# CafePress InfiniStitch



## prometheus (Oct 19, 2006)

I just got this email about a new product from CafePress called InfiniStitch Embroidery: http://www.cafepress.com/buy/infinistitch?CMP=EMC_2008022_shoptalk_sk. I don't do embroidering, but it piqued my interest. When I first read about it, I wondered how it would affect the industry. After looking at it and reading in between the lines it looks like what they may be doing is printing on top of embroidery (or maybe a better term would be "over threads"). It's limited to the fact that you have to do it on preset templates (think of a patch, BUT it is not a patch). It can include an infinite amount of colors (hence the "Infini" part). And doesn't need a professional to do the digitizing. I am assuming (and we know what that makes out of you and me ) that they are basically running white thread in a preset shape, and then DTG printing on top of it. I thought that was a neat idea, but at the same time, don't care for the design being in a preset (square, rectangle, circle, oval) shape. I don't know whether their pricing is any better than traditional embroidery and honestly, I would rather go to a local professional, than deal with CafePress. 

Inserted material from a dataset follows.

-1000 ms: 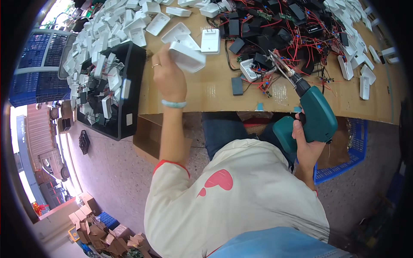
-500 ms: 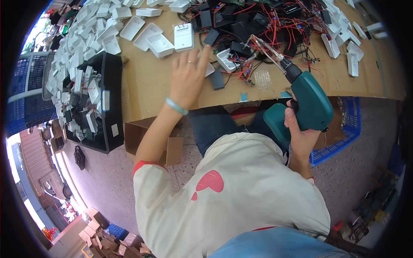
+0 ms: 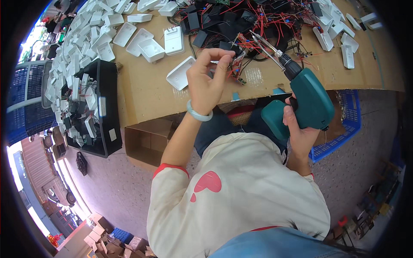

I was wondering what others thoughts would be on this.


----------



## COEDS (Oct 4, 2006)

I'm not sure about that. I agree keep your Embroidery needs local. This allows you to have some control in the end result. I have done both retail and contract Embroidery for the last 12+ years. I have customers who come to me, because they want to see the end result and they want to face on the company supplieing them. ..... JB


----------